● **PROMPT**
Images in the data are to be skipped, while every line is restated exactly as written.

● **DATA EXTRACT**
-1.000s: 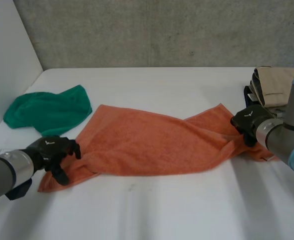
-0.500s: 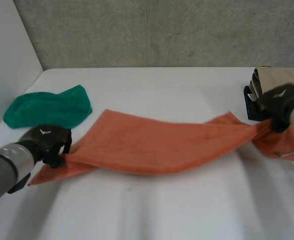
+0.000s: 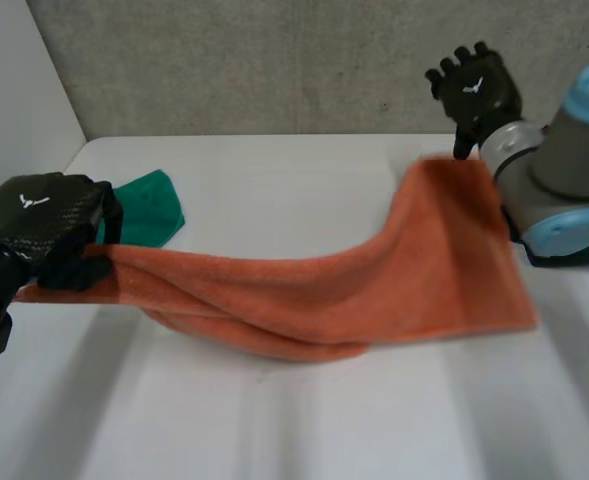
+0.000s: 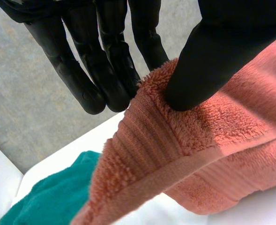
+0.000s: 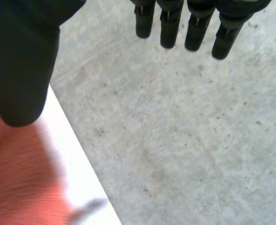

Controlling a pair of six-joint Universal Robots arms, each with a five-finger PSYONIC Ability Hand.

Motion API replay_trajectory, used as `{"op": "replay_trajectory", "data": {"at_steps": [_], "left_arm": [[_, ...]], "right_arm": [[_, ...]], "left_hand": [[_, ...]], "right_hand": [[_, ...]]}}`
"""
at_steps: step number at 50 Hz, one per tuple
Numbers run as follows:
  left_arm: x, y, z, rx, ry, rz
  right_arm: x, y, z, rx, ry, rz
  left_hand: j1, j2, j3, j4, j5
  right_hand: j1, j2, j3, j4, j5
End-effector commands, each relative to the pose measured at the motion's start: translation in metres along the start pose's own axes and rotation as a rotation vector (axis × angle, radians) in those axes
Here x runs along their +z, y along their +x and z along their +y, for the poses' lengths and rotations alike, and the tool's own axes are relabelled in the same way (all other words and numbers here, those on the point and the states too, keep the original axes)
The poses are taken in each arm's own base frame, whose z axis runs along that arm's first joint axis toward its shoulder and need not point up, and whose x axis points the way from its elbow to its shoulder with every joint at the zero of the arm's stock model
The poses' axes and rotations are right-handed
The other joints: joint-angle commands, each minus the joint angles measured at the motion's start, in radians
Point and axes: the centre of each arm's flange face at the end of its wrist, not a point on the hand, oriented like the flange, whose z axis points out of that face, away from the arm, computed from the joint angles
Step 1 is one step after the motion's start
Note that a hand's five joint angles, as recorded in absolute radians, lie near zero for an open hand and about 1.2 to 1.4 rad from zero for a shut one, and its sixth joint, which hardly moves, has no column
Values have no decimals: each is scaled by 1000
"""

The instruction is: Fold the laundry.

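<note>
— What changed?
— A second ago the orange towel [image 3: 374,290] lay on the table [image 3: 274,420]; now it sags in the air between my arms. My left hand [image 3: 39,225] pinches one end, thumb against fingers, near the green cloth [image 3: 149,205].
— And the right?
— My right hand [image 3: 474,85] is raised, fingers straight and spread, gripping nothing; the towel hangs at its wrist. I'd regrasp before folding.

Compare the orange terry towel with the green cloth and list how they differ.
Pose: the orange terry towel hangs stretched between the left hand and the right hand, sagging in the middle; the green cloth lies bunched on the white table. Hold: the left hand pinches the towel's edge; no hand holds the green cloth. Shared: both are soft fabric.
</note>
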Motion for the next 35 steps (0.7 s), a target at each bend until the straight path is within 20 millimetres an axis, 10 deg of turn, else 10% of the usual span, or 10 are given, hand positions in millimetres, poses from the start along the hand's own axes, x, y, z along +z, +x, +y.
{"op": "replay_trajectory", "data": {"at_steps": [1, 8, 19, 35], "left_arm": [[2, 6, -4, 9, -7, -1], [-3, 12, -24, 18, 54, 7], [-13, 24, -76, -21, 213, 22], [-29, 40, -141, -18, 394, 34]], "right_arm": [[-7, 10, 8, 69, -98, 103], [-69, 38, -32, 166, -259, 29], [-161, 9, -10, 365, -697, -271], [-199, -69, 12, 666, -547, -158]], "left_hand": [[262, 200, 209, 200, 236], [262, 200, 209, 200, 236], [262, 200, 209, 200, 236], [262, 200, 209, 200, 236]], "right_hand": [[-47, -42, -45, -52, -50], [-47, -42, -45, -52, -50], [-47, -42, -45, -52, -50], [-47, -42, -45, -52, -50]]}}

● **YOUR RESPONSE**
-1.000s: 
-0.500s: 
+0.000s: 
+0.000s: 
+0.000s: 

Controlling a pair of six-joint Universal Robots arms, each with a five-finger PSYONIC Ability Hand.

Motion API replay_trajectory, used as `{"op": "replay_trajectory", "data": {"at_steps": [_], "left_arm": [[_, ...]], "right_arm": [[_, ...]], "left_hand": [[_, ...]], "right_hand": [[_, ...]]}}`
"""
at_steps: step number at 50 Hz, one per tuple
Numbers run as follows:
  left_arm: x, y, z, rx, ry, rz
  right_arm: x, y, z, rx, ry, rz
  left_hand: j1, j2, j3, j4, j5
  right_hand: j1, j2, j3, j4, j5
End-effector commands, each relative to the pose measured at the motion's start: translation in metres along the start pose's own axes and rotation as a rotation vector (axis × angle, radians) in those axes
Here x runs along their +z, y along their +x and z along their +y, for the poses' lengths and rotations alike, and the tool's own axes are relabelled in the same way (all other words and numbers here, those on the point and the states too, keep the original axes)
The poses are taken in each arm's own base frame, whose z axis runs along that arm's first joint axis toward its shoulder and need not point up, and whose x axis points the way from its elbow to its shoulder with every joint at the zero of the arm's stock model
The poses' axes and rotations are right-handed
The other joints: joint-angle commands, each minus the joint angles measured at the motion's start, in radians
Point and axes: the centre of each arm's flange face at the end of its wrist, not a point on the hand, oriented like the flange, whose z axis points out of that face, away from the arm, computed from the joint angles
Step 1 is one step after the motion's start
Note that a hand's five joint angles, as recorded in absolute radians, lie near zero for an open hand and about 1.2 to 1.4 rad from zero for a shut one, and its sixth joint, which hardly moves, has no column
Values have no decimals: each is scaled by 1000
"""

The instruction is: Fold the laundry.

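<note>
— What changed?
— A second ago the orange towel [image 3: 374,290] lay on the table [image 3: 274,420]; now it sags in the air between my arms. My left hand [image 3: 39,225] pinches one end, thumb against fingers, near the green cloth [image 3: 149,205].
— And the right?
— My right hand [image 3: 474,85] is raised, fingers straight and spread, gripping nothing; the towel hangs at its wrist. I'd regrasp before folding.

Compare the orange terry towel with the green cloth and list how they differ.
Pose: the orange terry towel hangs stretched between the left hand and the right hand, sagging in the middle; the green cloth lies bunched on the white table. Hold: the left hand pinches the towel's edge; no hand holds the green cloth. Shared: both are soft fabric.
</note>
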Motion for the next 35 steps (0.7 s), a target at each bend until the straight path is within 20 millimetres an axis, 10 deg of turn, else 10% of the usual span, or 10 are given, hand positions in millimetres, poses from the start along the hand's own axes, x, y, z along +z, +x, +y.
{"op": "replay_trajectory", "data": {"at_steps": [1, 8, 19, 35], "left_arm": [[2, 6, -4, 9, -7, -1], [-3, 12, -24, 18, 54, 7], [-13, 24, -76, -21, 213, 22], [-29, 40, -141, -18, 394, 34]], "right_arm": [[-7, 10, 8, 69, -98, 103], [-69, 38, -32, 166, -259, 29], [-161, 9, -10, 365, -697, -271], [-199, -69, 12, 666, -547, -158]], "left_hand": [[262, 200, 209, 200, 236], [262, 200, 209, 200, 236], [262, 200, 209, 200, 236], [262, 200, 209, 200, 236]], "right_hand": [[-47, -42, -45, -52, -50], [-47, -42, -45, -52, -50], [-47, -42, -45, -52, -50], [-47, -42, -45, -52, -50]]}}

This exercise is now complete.